Когда происходит замена официального государственного языка, обычно следуют серьезные последствия. В данном случае они затронули не только древних ассирийцев, но и современных археологов: изменение языка и письменности повлекло за собой неминуемый конец нашего богатого наследия древних текстов. Глиняные таблички неуничтожимы, особенно если они в огне превратились в терракоту либо специально, либо в большом пожаре, как это часто случалось во время неистового разрушения зданий, где их и хранили. И хотя о них забыли на тысячелетия, они по-прежнему прекрасно сохраняют изначально написанные на них тексты. Так не ведут себя органические материалы – папирус и кожа, на которых писали документы на арамейском языке. Даже если эти носители и не были сожжены, то они разложились и исчезли, что обычно и происходило за несколько десятилетий, если не раньше. В результате наши знания о последних веках существования цивилизации в Месопотамии ограниченны. За некоторым исключением мы знаем лишь то, что древние решили записать на языке, который тогда становился языком ученых, священнослужителей и собирателей древностей. Для ассирийцев это должно было стать предупреждением о разрушительном итоге – потере для мира всей их истории.
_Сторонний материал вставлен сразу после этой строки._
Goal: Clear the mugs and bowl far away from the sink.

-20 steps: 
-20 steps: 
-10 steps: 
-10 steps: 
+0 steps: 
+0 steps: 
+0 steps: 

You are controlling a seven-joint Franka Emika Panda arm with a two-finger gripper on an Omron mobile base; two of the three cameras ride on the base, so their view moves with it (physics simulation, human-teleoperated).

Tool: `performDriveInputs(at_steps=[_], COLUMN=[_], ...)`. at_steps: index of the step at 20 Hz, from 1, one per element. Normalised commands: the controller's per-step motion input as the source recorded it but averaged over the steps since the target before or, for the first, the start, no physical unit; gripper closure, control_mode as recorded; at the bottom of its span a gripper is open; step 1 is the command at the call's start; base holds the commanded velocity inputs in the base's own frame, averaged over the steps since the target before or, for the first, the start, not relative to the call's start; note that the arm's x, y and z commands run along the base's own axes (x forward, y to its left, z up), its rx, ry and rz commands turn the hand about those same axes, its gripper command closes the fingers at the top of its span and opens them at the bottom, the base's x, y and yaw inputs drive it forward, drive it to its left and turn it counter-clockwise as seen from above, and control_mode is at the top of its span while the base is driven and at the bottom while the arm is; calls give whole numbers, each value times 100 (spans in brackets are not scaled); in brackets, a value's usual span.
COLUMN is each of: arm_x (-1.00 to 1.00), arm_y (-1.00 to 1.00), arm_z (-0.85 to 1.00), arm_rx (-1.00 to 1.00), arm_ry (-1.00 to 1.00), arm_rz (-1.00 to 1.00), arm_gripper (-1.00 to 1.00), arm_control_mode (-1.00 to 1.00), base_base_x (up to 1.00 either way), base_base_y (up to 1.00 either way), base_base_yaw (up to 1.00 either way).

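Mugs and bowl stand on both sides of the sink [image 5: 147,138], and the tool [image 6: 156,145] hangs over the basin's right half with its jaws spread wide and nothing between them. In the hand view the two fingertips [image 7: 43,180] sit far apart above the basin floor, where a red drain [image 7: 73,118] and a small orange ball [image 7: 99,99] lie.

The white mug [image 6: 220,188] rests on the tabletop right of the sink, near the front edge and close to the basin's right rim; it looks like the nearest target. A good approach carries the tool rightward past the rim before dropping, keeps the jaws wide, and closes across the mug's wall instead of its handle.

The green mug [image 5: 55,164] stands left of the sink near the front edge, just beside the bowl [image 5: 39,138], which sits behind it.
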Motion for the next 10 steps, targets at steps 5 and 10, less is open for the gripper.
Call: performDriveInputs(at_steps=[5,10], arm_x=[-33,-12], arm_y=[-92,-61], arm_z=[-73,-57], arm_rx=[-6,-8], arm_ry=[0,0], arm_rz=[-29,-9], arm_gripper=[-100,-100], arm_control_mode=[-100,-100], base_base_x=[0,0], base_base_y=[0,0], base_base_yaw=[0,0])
В наше время нет примеров, которые помогли бы нам понять смысл того, что происходило с буквами ассирийского языка. Мы можем провести аналогию лишь с реформой турецкого языка 1920-х гг., которую проводил Мустафа Кемаль, позже названный Ататюрком, основатель и первый президент современной Турецкой Республики, которая сменила почти 500-летнюю Османскую империю. В 1928 г. использование арабской вязи для письма на турецком языке запретили, а вместо нее предложили использовать модифицированную форму латинского алфавита. И хотя сначала этому сопротивлялись, реформы были проведены незамедлительно. Через год пользоваться арабским письмом означало совершить уголовное преступление. Так вся страна внезапно стала неграмотной. Сам Ататюрк ездил по Турции с черной доской и мелом и давал импровизированные уроки грамоты на рыночных площадях и железнодорожных станциях. После этого с учреждением в 1932 г. Turk Dil Kurumu – Общества турецкого языка огромное количество арабских и персидских слов и выражений, которые были в ходу во времена Османской империи, из турецкого языка удалили, заменив их турецкими народными фразами и неологизмами. Всем туркам пришлось заново учиться говорить на родном языке. Последующие поколения, которые обучались только новым буквам и «очищенному» языку, не смогли прочесть ни одного текста, написанного до 1928 г. В результате были искоренены все знания о временах Османской империи. Разумеется, это произошло во исполнение благой или злонамеренной цели Ататюрка.
Предвидели ассирийцы или нет такую ситуацию в будущем? По мере все расширявшегося вторжения арамейского языка в их жизнь могли ли они представить себе, что все знания об их долгой истории в один прекрасный день могли быть утрачены? По-видимому, у них было ощущение того, что давние шумеро-аккадские традиции, гордыми наследниками которых они являлись, впервые оказались под угрозой.
В результате возникла идея создания в Ниневии царской библиотеки во дворце последнего великого ассирийского императора Ашшурбанипала (669 – ок. 629 до н. э.). Здесь находилось далеко не первое и не единственное большое собрание документов Древней Месопотамии, но, по-видимому, это был архив, созданный специально ради сохранения наследия прошлого – литературных богатств клинописной культуры. Об озабоченности царя этой проблемой свидетельствует фирменный знак на многих хранившихся в архиве табличках – надпись «Ради далеких дней».
Мы не знаем, сколько ассирийских правителей в более поздние времена были грамотными, способными по крайней мере читать письма и депеши, и не зависели от секретарей, которые могли прочитать им их вслух. Эта способность, вполне возможно, высоко ценилась не столько за демонстрацию образованности царя и его интеллекта, сколько за возможность добраться до сути того, что реально происходило вокруг. Легко представить себе писцов, тщательно «фильтрующих» то, что они говорят монарху. Многие из них вполне могли бояться быть носителями дурных новостей, особенно если царь оказывался вспыльчивым, подверженным взрывам раздражительности и склонным наказывать вестника неугодных вестей. О том, что такая цензура существовала, недвусмысленно говорится в предупреждении, содержащемся в одном из писем, адресованных во дворец: «Кто бы ты ни был, писец, который будет читать это письмо, не утаивай ничего от царя, моего господина, чтобы боги Бел и Набу милостиво отозвались о тебе царю».